The issue is getting press again. This time, the Vatican's former top judicial official said, "In itself, divorce is not a sin, and in certain cases it could even be recommended, to resolve patrimonial or civil problems."
Just another outspoken priest, like the kind that continue to plague America? Probably. The same article says later:
The question of whether Catholics should be allowed to receive Communion after divorce and remarriage has prompted some intense debate in recent years. The Vatican has consistently answered in the negative, upholding the traditional teaching that a valid marriage can never be set aside, and a second union is therefore adulterous. In October, after a lively discussion of the issue, the Synod of Bishops affirmed the existing norm, barring remarried Catholics from the Eucharist.

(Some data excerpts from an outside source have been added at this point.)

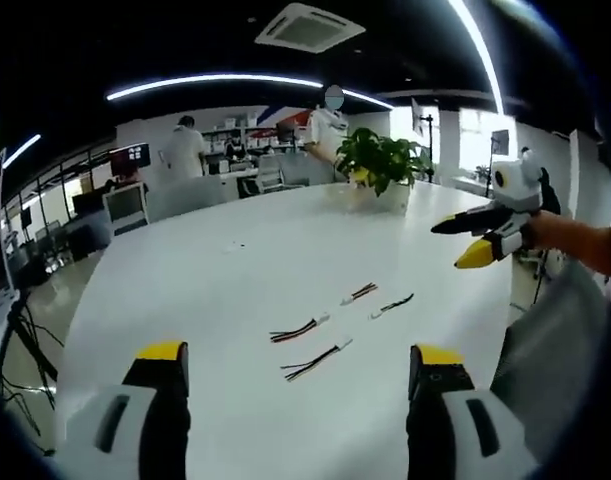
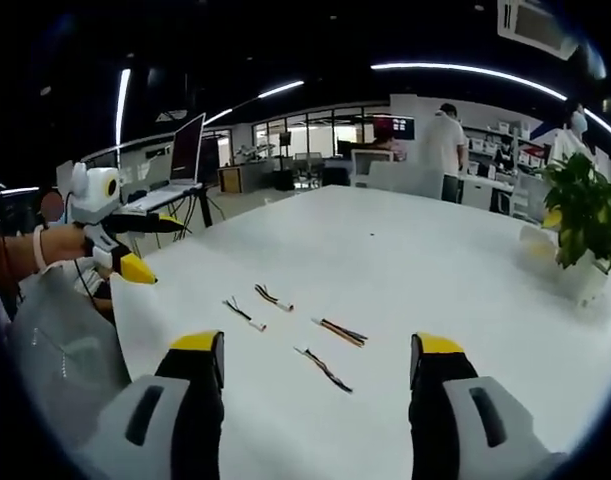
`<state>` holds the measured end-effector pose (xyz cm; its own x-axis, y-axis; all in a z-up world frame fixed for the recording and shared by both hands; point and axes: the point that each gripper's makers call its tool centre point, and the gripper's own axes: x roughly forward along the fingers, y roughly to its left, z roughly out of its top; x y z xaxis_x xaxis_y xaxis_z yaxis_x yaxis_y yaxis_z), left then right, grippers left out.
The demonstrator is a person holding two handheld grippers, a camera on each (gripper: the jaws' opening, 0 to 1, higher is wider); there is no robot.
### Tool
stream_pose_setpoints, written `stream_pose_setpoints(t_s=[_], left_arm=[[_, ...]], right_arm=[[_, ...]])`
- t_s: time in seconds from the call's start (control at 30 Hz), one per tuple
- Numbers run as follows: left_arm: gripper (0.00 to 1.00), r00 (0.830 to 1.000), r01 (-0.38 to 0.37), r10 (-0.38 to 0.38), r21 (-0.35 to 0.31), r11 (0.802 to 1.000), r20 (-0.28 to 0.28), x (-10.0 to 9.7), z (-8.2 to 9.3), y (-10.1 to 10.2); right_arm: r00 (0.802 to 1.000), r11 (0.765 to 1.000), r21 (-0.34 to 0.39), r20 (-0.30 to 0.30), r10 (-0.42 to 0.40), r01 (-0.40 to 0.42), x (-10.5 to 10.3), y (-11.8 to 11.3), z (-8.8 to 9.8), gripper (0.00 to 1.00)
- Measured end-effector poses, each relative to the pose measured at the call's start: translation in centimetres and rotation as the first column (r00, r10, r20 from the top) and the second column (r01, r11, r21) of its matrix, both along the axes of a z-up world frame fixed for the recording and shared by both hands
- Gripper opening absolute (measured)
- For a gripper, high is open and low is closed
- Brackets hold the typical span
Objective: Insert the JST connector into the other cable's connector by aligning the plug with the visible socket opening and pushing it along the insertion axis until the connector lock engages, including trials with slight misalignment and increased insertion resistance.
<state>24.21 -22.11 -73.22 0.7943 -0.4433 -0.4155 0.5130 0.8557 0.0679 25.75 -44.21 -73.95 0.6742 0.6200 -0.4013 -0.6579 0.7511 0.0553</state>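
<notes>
Four short JST cables lie loose on the white table, each with thin coloured wires and a small white connector. In the left gripper view they are a red-black one, another, a far one and a dark one. My left gripper hovers open over the near pair, holding nothing. My right gripper hangs at the right, above the table, its jaws apart. In the right gripper view the cables lie ahead of my open right gripper; the left gripper is at the left.
A potted plant stands at the table's far edge. A laptop sits on a stand beyond the table. People stand at desks in the background. A grey sleeve shows near the table edge.
</notes>
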Motion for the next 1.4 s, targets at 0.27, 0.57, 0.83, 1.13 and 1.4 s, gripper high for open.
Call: stream_pose_setpoints(t_s=[0.27,0.57,0.83,1.13,1.4], left_arm=[[0.85,0.999,0.019,-0.017,-0.022,1.000,0.052,1.4,0.9,-0.3],[0.84,0.997,0.012,-0.010,-0.021,1.000,0.082,2.8,1.5,0.2],[0.84,0.997,0.037,-0.037,-0.001,0.999,0.064,3.8,0.4,0.5],[0.84,0.991,0.084,-0.093,0.092,0.992,0.092,4.7,-0.1,0.3],[0.82,0.988,0.103,-0.105,0.020,0.994,0.116,6.0,0.7,-0.1]], right_arm=[[1.000,1.000,-0.003,-0.002,0.031,-0.031,0.6,0.3,-0.2,0.70],[0.998,0.998,-0.010,0.018,0.054,-0.054,1.9,0.4,0.1,0.68],[0.999,0.998,-0.032,0.018,0.051,-0.051,3.2,-0.3,-0.3,0.67],[0.997,0.996,-0.051,0.017,0.073,-0.072,4.4,0.0,-0.7,0.66],[0.992,0.990,-0.074,0.023,0.122,-0.120,5.3,0.7,-1.1,0.63]])
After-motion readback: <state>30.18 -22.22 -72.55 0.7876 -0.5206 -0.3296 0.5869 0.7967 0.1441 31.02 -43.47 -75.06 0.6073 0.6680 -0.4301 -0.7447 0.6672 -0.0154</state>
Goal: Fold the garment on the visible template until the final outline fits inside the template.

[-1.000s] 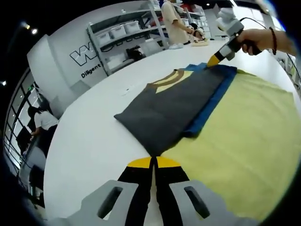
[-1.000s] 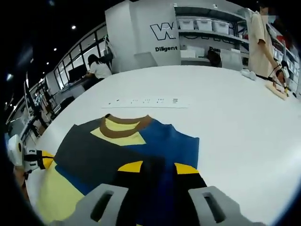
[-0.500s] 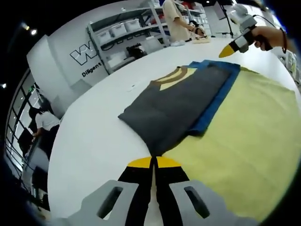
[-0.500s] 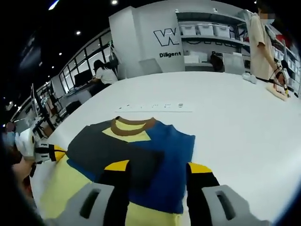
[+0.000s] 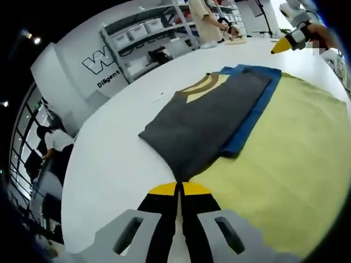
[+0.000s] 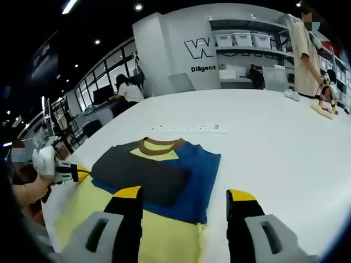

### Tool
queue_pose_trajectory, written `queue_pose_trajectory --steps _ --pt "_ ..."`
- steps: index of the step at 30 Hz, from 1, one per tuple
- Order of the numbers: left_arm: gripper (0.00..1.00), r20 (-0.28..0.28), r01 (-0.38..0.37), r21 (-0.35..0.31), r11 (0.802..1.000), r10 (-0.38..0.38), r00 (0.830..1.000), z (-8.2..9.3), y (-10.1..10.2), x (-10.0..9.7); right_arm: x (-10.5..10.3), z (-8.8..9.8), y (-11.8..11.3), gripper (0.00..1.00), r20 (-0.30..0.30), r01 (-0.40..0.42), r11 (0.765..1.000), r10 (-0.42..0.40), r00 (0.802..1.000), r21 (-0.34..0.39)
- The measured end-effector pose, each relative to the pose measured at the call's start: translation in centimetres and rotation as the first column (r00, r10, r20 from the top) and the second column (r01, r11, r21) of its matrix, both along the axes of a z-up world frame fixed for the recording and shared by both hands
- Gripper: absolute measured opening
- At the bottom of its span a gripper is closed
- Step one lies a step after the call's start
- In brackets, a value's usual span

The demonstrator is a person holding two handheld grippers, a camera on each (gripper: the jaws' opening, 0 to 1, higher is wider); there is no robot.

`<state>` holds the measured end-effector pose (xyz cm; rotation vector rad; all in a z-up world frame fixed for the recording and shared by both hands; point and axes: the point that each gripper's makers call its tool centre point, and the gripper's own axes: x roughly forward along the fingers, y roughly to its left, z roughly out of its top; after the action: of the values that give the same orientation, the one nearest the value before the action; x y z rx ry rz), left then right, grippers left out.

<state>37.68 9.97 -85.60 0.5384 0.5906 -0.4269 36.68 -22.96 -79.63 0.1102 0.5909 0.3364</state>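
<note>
Left tongs (image 5: 179,189) are pinched shut on nothing, parked at the near corner of the folded grey-and-blue garment (image 5: 211,118). Right tongs (image 6: 185,196) hang wide open, empty, with the garment just ahead on the yellow template (image 6: 101,211) on the white counter (image 6: 274,148).

The left hand-held gripper (image 5: 178,189) has its yellow-tipped black jaws pressed together with nothing visible between them, whereas the right hand-held gripper (image 6: 185,196) has its jaws spread wide apart and empty, and each unit appears small and far ahead in the other's view, held in a hand.
</note>
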Motion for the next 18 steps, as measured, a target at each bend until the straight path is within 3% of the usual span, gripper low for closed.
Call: queue_pose_trajectory --steps 3,6,8,11,14,18 --pt "0.04 0.005 -0.021 -0.056 0.998 0.021 1.0 0.7 -0.2 -0.1 -0.5 0.7 0.2 0.7 0.014 -0.007 1.0 0.007 1.0 0.001" --pt "0.15 -0.015 -0.058 -0.158 0.986 0.056 0.998 1.8 -0.6 -0.4 -1.0 1.3 0.8 0.81 0.02 -0.026 1.0 0.026 0.999 0.002" --pt "0.25 -0.01 -0.051 -0.137 0.989 0.05 0.999 2.3 -0.4 -0.5 -1.2 1.6 1.1 0.88 0.026 -0.035 0.999 0.035 0.999 0.0" --pt "0.35 -0.037 -0.09 -0.211 0.973 0.085 0.996 3.3 -0.6 -0.9 -1.8 2.4 2.0 1.0 0.035 -0.059 0.998 0.058 0.998 0.013" --pt "0.47 -0.024 -0.09 -0.256 0.962 0.087 0.996 4.5 -0.7 -1.2 -2.4 2.9 2.6 0.99 0.037 -0.08 0.997 0.08 0.996 0.011" --pt "0.62 -0.054 -0.109 -0.298 0.948 0.098 0.994 5.3 -1.0 -2.6 -3.3 3.0 3.0 0.99 0.027 -0.102 0.995 0.102 0.994 0.01"
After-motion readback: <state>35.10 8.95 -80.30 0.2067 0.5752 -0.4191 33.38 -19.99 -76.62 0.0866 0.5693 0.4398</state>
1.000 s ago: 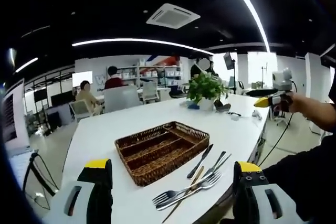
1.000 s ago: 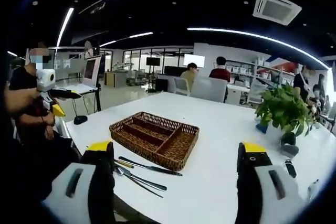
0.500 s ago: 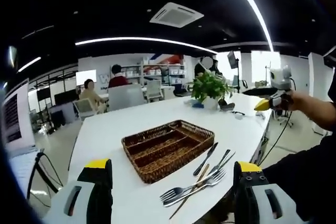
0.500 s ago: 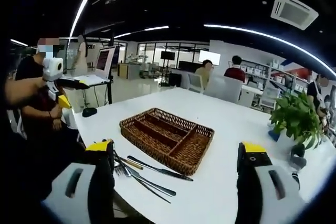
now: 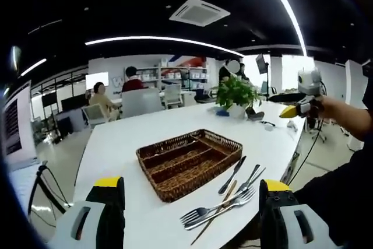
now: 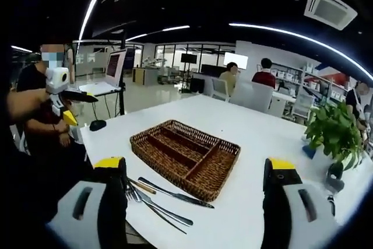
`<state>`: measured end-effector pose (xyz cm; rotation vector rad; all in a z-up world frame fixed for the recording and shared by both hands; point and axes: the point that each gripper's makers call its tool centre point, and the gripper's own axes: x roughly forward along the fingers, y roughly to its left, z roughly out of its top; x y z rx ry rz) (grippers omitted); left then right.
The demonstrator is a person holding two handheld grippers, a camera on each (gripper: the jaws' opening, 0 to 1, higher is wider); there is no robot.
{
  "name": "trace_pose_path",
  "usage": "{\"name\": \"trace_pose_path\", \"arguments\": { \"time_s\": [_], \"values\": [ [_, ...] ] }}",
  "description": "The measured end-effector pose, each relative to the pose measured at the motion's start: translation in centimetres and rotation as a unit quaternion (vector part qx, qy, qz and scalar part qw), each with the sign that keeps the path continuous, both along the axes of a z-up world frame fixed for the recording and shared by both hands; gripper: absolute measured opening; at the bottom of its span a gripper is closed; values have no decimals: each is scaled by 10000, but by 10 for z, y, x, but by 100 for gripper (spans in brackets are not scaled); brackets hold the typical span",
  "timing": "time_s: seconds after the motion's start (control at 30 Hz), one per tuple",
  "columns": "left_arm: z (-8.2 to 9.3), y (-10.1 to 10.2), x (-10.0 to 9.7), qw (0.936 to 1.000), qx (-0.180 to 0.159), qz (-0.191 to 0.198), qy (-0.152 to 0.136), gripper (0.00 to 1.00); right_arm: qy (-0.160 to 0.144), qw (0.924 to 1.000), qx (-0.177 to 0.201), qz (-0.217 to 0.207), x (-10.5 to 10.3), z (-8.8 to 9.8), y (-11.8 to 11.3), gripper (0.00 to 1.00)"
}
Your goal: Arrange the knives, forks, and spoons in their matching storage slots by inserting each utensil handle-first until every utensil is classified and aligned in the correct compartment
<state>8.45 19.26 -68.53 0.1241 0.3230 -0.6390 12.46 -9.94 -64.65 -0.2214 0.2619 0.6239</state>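
Woven wicker tray [image 5: 189, 161], brown, rough, matt, at centre frame of the left gripper view. Worktop [image 5: 145, 132] white, smooth, faintly glossy. Forks [image 5: 218, 208] at lower centre right: polished metal, shiny. Knife [image 6: 175, 192] at lower centre of the right gripper view: bright metal blade, dark handle. One utensil handle [image 6: 141, 186] wood-like, tan. Left tool [image 5: 192, 214] and right tool [image 6: 195, 208]: matt black jaws, yellow glossy tips, grey plastic bodies.
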Motion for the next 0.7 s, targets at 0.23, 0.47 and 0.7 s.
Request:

Nevertheless, opinions on the controversial issue appear divided even within the Roman Curia. Cardinal Walter Kasper, the president of the Pontifical Council for Christian Unity, has argued in the past for allowing divorced and remarried Catholics to receive Communion. Shortly after the conclusion of the October Synod, Cardinal Kasper said that he did not think the question was closed, despite the Synod's statement. His public statement drew a rebuke from Cardinal Alfonso Lopez Trujillo, president of the Pontifical Council for the Family, who said that any suggestion the Church might change her invariable teaching was "unacceptable." The Synod "left no doubt about the doctrine of the Church," Cardinal Lopez Trujillo observed.